[Supplied material — start]

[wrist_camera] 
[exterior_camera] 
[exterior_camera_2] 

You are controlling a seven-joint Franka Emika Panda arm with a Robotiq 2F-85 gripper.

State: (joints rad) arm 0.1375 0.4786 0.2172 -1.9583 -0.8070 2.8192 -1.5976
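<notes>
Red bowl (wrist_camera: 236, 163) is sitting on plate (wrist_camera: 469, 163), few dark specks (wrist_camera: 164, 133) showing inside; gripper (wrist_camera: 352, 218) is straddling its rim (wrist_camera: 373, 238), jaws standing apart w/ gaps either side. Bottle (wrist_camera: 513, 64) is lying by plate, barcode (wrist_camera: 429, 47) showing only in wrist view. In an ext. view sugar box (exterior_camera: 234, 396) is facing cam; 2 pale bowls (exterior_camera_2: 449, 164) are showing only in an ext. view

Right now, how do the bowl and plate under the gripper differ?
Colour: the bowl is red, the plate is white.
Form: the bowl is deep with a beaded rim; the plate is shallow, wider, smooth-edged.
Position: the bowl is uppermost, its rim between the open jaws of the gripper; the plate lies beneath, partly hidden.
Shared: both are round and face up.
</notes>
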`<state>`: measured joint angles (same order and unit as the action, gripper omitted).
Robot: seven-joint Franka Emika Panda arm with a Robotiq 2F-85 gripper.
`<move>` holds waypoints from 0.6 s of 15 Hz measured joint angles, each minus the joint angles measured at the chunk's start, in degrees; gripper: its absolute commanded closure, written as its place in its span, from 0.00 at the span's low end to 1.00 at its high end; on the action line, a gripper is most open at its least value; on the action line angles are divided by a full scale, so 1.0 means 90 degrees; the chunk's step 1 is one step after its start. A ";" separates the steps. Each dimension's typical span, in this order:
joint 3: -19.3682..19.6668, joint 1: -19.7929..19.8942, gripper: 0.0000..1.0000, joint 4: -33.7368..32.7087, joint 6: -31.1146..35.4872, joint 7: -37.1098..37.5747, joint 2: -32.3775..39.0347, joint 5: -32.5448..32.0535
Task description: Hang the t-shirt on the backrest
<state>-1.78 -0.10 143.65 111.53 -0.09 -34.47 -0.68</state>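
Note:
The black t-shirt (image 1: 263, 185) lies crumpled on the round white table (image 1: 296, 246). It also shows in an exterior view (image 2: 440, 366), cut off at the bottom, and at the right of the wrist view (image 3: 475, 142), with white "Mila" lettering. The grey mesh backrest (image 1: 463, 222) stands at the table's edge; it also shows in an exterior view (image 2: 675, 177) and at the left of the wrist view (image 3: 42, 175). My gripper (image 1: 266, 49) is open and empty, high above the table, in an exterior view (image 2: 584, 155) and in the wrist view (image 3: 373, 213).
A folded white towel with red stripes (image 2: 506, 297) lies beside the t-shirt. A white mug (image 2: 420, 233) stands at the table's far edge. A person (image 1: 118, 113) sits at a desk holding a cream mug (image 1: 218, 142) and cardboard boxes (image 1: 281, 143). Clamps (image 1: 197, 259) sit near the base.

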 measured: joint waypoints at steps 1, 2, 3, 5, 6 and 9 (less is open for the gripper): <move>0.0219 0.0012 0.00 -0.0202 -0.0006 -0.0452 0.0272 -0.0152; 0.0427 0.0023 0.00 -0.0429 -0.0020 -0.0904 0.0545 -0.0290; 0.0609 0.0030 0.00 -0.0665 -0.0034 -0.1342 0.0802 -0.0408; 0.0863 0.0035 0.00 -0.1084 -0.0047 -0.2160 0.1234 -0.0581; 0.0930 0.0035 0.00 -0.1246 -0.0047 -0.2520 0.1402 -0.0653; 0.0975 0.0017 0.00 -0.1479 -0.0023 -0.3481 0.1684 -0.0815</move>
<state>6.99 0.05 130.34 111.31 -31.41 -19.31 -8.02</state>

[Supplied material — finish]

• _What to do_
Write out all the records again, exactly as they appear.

• _Solution for this exercise_
[wrist_camera] 
[exterior_camera] 
[exterior_camera_2] 

You are controlling a seven-joint Franka Emika Panda arm with a Robotiq 2F-85 gripper.

State: (joints rad) arm 0.1375 0.4786 0.2172 -1.9583 -0.8070 2.8192 -1.5976
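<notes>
Red bowl (wrist_camera: 236, 163) is sitting on plate (wrist_camera: 469, 163), few dark specks (wrist_camera: 164, 133) showing inside; gripper (wrist_camera: 352, 218) is straddling its rim (wrist_camera: 373, 238), jaws standing apart w/ gaps either side. Bottle (wrist_camera: 513, 64) is lying by plate, barcode (wrist_camera: 429, 47) showing only in wrist view. In an ext. view sugar box (exterior_camera: 234, 396) is facing cam; 2 pale bowls (exterior_camera_2: 449, 164) are showing only in an ext. view

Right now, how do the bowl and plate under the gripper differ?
Colour: the bowl is red, the plate is white.
Form: the bowl is deep with a beaded rim; the plate is shallow, wider, smooth-edged.
Position: the bowl is uppermost, its rim between the open jaws of the gripper; the plate lies beneath, partly hidden.
Shared: both are round and face up.
</notes>
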`<state>`: measured joint angles (same order and unit as the action, gripper omitted).
Robot: seven-joint Franka Emika Panda arm with a Robotiq 2F-85 gripper.
`<move>` holds waypoints from 0.6 s of 15 Hz measured joint angles, each minus the joint angles measured at the chunk's start, in degrees; gripper: its absolute commanded closure, written as its place in its span, from 0.00 at the span's low end to 1.00 at its high end; on the action line, a gripper is most open at its least value; on the action line angles are divided by a full scale, so 1.0 means 90 degrees; the chunk's step 1 is one step after its start. A ";" separates the steps. Each dimension's typical span, in this order:
joint 3: -19.3682..19.6668, joint 1: -19.7929..19.8942, gripper: 0.0000..1.0000, joint 4: -33.7368..32.7087, joint 6: -31.1146..35.4872, joint 7: -37.1098..37.5747, joint 2: -32.3775..39.0347, joint 5: -32.5448..32.0535
Task description: Hang the t-shirt on the backrest
<state>-1.78 -0.10 143.65 111.53 -0.09 -34.47 -0.68</state>
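Note:
The black t-shirt (image 1: 263, 185) lies crumpled on the round white table (image 1: 296, 246). It also shows in an exterior view (image 2: 440, 366), cut off at the bottom, and at the right of the wrist view (image 3: 475, 142), with white "Mila" lettering. The grey mesh backrest (image 1: 463, 222) stands at the table's edge; it also shows in an exterior view (image 2: 675, 177) and at the left of the wrist view (image 3: 42, 175). My gripper (image 1: 266, 49) is open and empty, high above the table, in an exterior view (image 2: 584, 155) and in the wrist view (image 3: 373, 213).
A folded white towel with red stripes (image 2: 506, 297) lies beside the t-shirt. A white mug (image 2: 420, 233) stands at the table's far edge. A person (image 1: 118, 113) sits at a desk holding a cream mug (image 1: 218, 142) and cardboard boxes (image 1: 281, 143). Clamps (image 1: 197, 259) sit near the base.
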
 measured: joint waypoints at steps 1, 2, 3, 5, 6 and 9 (less is open for the gripper): <move>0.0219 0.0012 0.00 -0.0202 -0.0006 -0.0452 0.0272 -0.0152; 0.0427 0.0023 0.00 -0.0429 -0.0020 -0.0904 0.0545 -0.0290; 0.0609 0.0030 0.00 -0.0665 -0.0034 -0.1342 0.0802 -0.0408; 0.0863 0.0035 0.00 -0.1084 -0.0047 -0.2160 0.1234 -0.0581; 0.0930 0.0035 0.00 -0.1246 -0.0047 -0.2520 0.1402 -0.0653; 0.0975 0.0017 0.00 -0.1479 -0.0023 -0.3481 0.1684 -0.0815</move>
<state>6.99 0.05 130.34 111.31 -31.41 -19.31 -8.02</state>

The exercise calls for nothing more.